ENTRIES PROVIDED section start

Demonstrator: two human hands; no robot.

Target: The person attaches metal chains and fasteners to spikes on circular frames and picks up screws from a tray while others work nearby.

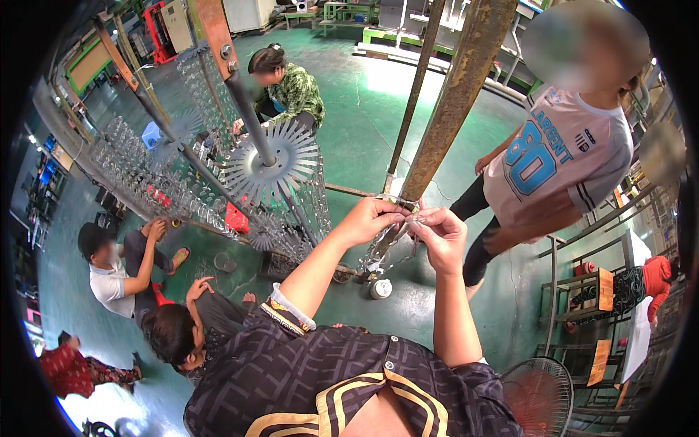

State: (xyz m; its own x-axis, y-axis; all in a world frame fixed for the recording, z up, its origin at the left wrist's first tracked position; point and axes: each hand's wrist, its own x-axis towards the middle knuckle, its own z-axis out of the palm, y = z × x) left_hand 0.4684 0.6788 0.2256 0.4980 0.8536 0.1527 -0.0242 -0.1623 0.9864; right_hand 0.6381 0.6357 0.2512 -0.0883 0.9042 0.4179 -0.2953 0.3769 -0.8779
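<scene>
Both my hands meet in front of a rusty metal post (459, 95). My left hand (373, 222) is closed in a pinch, thumb and fingertips together. Facing it, my right hand (441, 234) also pinches, its fingertips almost touching the left ones. What lies between the fingers is too small to make out. A pale cord (399, 200) wraps the post just above the fingertips. Clear, shiny pieces (381, 249) hang below my hands, partly hidden.
Slotted metal discs (271, 162) on a frame at left carry strands of clear pieces (196, 87). A person in a jersey (553, 149) stands close at right; others crouch at left. A white round container (380, 289) sits on the green floor. A fan (537, 393) stands lower right.
</scene>
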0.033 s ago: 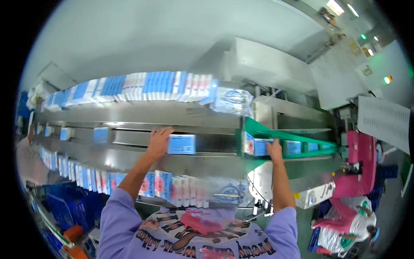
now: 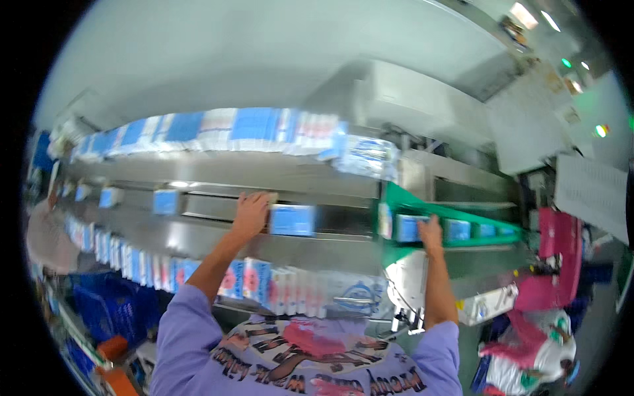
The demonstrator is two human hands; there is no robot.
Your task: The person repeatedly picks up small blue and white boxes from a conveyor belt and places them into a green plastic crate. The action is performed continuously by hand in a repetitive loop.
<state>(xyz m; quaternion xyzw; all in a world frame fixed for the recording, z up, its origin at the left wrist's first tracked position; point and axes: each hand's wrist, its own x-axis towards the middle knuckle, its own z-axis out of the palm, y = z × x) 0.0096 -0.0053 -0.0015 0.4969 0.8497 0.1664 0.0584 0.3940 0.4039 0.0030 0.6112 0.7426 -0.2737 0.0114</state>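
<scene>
Blue/wht pack [image 2: 292, 220] lies in center channel [image 2: 343, 221] of metal tabletop [image 2: 264, 173], approx midway btwn far & near edges; L hand [image 2: 252, 212] at its left end, fingers bent, can't tell if gripping. R hand [image 2: 430, 232] on 2nd pack [image 2: 409, 228] inside green frame [image 2: 398, 197], toward tabletop's right end; grip also unclear. Spaced packs [image 2: 166, 201] in channel toward left end. Far row [image 2: 254, 124] & near row [image 2: 152, 270] of packs line tabletop's long edges, w/ wrapped bundle [image 2: 366, 155] at far row's right end.
</scene>
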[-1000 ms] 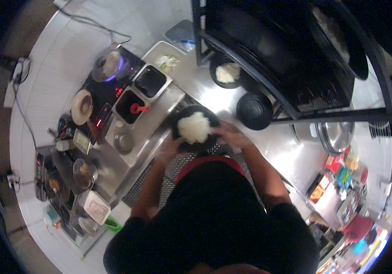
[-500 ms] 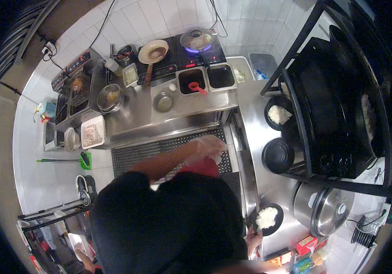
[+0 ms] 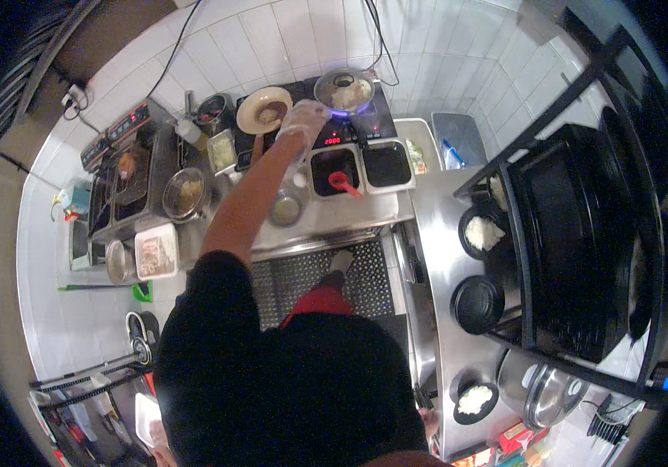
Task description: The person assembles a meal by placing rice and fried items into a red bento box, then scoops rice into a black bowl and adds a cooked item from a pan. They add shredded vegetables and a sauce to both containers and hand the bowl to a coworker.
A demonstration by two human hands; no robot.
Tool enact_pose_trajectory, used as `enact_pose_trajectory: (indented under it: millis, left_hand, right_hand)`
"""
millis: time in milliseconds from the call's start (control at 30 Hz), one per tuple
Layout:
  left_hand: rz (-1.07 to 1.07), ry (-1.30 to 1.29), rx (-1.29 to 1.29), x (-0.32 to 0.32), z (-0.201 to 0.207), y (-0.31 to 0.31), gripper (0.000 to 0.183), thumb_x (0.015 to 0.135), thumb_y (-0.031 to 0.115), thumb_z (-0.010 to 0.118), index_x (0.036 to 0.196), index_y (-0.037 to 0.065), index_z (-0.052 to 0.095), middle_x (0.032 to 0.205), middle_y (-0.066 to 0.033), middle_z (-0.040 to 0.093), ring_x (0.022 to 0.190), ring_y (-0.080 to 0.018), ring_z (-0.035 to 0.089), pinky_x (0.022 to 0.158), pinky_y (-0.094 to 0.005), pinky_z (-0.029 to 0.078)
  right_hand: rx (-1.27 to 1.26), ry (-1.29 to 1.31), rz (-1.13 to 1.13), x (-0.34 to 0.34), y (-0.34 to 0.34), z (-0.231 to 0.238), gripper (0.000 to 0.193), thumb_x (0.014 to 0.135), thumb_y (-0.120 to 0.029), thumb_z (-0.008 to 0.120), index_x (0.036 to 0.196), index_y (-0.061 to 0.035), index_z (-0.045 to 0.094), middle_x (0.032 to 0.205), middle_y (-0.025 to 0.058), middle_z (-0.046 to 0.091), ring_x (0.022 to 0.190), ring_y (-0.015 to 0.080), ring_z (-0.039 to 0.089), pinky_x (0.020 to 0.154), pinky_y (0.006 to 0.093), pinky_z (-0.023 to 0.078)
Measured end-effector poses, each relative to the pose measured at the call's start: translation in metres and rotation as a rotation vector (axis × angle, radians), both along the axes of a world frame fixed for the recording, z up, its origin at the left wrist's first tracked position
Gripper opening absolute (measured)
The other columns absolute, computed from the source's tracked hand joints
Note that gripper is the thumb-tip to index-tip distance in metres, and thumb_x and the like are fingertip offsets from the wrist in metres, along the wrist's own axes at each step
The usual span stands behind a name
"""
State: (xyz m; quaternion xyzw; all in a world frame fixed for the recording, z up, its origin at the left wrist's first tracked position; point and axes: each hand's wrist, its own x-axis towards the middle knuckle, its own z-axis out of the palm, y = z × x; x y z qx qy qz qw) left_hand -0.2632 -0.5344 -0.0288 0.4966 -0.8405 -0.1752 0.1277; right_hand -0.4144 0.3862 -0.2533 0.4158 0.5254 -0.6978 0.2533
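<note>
My left hand, in a clear plastic glove, reaches over the black cooktop between two pans. Its fingers are blurred and partly hidden by the back of the hand. Just left of it sits a cream-coloured frying pan with brown food in it. To its right, a pan under a glass lid stands on a zone glowing blue. At lower right, part of a hand shows beside my dark-clothed body; whose it is cannot be made out. A black plate with white rice lies near it.
Two black tubs, one with a red scoop, sit before the cooktop. At left are a bowl and white tray. A black rack stands over the right counter. At lower left, another hand touches a white container.
My gloved left hand has gone from above the floor mat, near my body, forward to the cooktop. The plate of rice at lower right now sits apart from the hand there.
</note>
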Motion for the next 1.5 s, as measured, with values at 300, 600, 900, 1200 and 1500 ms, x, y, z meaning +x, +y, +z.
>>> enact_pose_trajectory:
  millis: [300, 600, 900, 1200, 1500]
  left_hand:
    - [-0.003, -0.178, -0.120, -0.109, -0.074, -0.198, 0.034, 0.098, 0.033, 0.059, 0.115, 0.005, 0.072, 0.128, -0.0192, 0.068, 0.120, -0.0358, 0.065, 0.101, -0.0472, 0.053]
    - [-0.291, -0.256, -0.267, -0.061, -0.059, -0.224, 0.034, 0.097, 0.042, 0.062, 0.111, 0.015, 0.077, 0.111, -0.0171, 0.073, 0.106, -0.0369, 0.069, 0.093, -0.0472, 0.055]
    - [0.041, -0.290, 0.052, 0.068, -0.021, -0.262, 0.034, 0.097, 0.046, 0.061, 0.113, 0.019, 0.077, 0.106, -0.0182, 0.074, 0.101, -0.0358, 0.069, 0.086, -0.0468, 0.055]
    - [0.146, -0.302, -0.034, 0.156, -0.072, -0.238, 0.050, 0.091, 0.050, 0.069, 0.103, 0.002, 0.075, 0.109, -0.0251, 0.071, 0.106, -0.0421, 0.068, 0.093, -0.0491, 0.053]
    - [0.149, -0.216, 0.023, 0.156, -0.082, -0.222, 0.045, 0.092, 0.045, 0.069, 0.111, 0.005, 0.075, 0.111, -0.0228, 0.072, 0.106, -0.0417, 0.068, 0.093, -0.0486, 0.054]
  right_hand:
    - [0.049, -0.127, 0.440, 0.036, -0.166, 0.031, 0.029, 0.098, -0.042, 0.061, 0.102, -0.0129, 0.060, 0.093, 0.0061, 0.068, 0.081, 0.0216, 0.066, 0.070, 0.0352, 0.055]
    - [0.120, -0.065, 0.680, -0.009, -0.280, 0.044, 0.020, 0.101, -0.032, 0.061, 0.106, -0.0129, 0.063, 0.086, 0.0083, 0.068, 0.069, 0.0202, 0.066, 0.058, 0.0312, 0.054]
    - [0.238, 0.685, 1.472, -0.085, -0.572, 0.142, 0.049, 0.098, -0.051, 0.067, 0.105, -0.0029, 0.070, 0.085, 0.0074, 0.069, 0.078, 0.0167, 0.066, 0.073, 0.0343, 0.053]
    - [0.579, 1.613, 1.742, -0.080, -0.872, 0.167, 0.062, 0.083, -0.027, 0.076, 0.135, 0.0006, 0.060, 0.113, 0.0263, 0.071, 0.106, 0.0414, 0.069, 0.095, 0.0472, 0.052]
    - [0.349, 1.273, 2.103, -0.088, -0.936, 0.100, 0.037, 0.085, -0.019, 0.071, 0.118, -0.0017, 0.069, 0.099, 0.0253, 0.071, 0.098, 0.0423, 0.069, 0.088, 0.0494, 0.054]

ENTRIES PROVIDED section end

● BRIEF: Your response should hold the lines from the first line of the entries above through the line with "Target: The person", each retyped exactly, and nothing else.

● COMPLETED TASK:
Demonstrator: two human hands; no robot.

Target: The person attaches metal chains and fasteners to spikes on circular frames and picks up screws from a tray while others work nearby.

No more output is required for the exercise.